Task objective = Wherever the string "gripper" appears in a line of the listing below, report that line.

Data =
======
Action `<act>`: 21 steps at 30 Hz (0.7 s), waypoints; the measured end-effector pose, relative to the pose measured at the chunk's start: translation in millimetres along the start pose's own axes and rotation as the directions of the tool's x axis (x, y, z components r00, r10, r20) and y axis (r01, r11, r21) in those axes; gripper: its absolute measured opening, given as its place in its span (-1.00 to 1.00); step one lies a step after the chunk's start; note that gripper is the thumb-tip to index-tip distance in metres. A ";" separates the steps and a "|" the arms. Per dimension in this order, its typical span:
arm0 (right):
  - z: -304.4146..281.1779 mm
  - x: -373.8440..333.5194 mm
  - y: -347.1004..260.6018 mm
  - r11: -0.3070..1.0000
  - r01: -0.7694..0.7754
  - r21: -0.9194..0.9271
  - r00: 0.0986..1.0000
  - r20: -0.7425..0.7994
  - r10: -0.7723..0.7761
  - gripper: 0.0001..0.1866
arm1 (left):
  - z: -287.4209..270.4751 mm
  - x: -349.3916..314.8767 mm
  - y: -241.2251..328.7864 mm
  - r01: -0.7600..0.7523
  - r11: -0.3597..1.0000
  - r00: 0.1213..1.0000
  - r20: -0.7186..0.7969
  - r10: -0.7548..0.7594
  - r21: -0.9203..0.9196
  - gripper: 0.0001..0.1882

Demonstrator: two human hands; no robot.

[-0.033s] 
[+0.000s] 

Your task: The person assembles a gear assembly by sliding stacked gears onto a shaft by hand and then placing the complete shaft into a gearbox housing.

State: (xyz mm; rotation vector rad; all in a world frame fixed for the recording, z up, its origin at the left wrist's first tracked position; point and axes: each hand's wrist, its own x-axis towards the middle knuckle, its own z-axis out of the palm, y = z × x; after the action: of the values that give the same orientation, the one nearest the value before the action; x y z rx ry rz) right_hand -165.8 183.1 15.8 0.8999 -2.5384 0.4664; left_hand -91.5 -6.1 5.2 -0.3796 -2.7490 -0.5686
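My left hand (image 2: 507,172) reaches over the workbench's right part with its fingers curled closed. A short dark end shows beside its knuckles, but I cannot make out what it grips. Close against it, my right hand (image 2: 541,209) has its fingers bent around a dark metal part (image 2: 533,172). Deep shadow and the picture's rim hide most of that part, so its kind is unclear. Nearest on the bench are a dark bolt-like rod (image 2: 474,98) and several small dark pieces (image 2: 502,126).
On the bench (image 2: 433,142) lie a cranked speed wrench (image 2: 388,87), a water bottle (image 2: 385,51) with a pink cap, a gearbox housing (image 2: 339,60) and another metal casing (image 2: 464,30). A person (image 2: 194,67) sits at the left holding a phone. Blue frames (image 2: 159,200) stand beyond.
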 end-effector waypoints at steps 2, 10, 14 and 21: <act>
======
Exercise answer =
Action `<act>`: 21 steps at 30 Hz (0.7 s), waypoints; the measured end-effector pose, relative to the pose measured at the chunk's start: translation in millimetres along the start pose's own axes and rotation as the directions of the tool's x axis (x, y, z components r00, r10, r20) and y axis (r01, r11, r21) in those axes; gripper: its absolute measured opening, given as its place in its span (-1.00 to 1.00); step one lies a step after the chunk's start; note that gripper is the thumb-tip to index-tip distance in metres. A ";" separates the steps and a "|" the arms. Per dimension in this order, its typical span:
  - gripper: 0.0001..0.1866
  - gripper: 0.0001..0.1882

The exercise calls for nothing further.